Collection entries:
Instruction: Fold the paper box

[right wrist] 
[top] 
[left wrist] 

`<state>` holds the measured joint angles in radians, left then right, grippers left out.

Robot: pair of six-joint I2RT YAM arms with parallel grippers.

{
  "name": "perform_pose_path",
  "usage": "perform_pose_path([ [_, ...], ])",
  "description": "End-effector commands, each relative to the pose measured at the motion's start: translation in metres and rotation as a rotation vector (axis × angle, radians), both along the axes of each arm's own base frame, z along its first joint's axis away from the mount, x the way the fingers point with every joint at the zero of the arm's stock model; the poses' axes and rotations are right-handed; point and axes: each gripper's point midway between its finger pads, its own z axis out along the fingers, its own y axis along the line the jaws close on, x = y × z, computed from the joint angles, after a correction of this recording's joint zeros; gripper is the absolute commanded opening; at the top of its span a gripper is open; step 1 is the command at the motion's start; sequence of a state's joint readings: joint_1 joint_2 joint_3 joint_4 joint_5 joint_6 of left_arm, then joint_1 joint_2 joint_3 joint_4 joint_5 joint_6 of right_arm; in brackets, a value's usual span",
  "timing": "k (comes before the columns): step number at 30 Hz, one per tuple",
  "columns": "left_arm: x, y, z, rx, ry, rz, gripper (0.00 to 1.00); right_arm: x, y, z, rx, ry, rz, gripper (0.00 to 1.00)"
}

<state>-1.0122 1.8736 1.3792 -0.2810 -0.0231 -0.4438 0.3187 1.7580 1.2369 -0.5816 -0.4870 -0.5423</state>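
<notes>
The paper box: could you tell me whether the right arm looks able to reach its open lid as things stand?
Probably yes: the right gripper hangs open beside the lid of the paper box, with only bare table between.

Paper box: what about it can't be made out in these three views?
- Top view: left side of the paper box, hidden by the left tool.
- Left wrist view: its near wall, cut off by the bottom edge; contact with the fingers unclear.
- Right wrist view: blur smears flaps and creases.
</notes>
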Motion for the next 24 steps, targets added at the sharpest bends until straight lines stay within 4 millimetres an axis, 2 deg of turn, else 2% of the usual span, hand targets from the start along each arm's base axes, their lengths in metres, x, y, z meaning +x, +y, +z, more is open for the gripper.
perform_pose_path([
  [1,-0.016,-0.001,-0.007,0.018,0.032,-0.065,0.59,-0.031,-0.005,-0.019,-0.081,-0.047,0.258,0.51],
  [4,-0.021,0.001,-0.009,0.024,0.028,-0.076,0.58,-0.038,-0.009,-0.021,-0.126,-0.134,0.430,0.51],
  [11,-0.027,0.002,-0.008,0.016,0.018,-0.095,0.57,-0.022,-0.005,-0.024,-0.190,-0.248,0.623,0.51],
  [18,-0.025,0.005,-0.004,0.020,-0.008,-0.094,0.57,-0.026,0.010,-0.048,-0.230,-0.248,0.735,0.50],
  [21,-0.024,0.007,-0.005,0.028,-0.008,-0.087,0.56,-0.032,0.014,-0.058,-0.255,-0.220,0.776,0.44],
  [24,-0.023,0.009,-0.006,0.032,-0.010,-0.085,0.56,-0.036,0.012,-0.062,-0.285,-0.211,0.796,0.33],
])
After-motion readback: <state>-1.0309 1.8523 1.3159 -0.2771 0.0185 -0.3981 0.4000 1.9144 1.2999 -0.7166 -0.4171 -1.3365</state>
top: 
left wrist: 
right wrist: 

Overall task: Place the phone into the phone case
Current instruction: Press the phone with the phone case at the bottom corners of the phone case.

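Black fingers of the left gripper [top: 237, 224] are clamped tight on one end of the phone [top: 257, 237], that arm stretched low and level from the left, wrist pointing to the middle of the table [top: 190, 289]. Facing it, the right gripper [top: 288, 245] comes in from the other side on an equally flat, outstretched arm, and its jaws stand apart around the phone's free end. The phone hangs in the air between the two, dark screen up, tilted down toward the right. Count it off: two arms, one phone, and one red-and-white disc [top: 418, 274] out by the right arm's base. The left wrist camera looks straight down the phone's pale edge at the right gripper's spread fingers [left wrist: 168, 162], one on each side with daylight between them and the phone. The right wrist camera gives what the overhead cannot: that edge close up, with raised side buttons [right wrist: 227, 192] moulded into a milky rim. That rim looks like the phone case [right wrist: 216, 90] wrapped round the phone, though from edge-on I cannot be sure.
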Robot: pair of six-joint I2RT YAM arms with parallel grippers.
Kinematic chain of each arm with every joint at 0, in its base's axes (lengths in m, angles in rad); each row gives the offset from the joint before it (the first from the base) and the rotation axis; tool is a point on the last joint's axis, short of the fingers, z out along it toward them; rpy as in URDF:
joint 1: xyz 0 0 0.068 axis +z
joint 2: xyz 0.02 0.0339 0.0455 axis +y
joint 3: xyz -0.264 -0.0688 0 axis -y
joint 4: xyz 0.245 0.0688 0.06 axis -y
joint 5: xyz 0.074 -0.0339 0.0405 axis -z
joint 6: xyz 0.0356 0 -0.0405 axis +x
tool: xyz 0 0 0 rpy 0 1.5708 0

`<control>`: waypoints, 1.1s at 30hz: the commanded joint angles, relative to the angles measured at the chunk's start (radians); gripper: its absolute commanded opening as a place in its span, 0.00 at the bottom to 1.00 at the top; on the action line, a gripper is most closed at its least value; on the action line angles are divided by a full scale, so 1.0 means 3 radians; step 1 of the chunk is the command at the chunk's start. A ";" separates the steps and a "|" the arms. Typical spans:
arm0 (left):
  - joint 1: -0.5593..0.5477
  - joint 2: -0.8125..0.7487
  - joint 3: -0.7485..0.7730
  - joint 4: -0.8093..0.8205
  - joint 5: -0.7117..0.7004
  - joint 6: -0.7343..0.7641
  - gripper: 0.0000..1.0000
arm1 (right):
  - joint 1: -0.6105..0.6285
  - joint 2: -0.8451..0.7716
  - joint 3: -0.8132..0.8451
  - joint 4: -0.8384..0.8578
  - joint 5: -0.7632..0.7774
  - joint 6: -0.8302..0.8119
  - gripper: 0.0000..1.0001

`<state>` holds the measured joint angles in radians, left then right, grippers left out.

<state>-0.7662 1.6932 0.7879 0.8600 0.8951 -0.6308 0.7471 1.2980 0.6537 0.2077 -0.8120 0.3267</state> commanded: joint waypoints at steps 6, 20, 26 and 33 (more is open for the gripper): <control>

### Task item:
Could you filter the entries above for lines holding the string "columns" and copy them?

### Written solution:
  "timing": "k (comes before the columns): step number at 30 Hz, one per tuple",
  "columns": "left_arm: x, y, z, rx, ry, rz, gripper (0.00 to 1.00); right_arm: x, y, z, rx, ry, rz, gripper (0.00 to 1.00)"

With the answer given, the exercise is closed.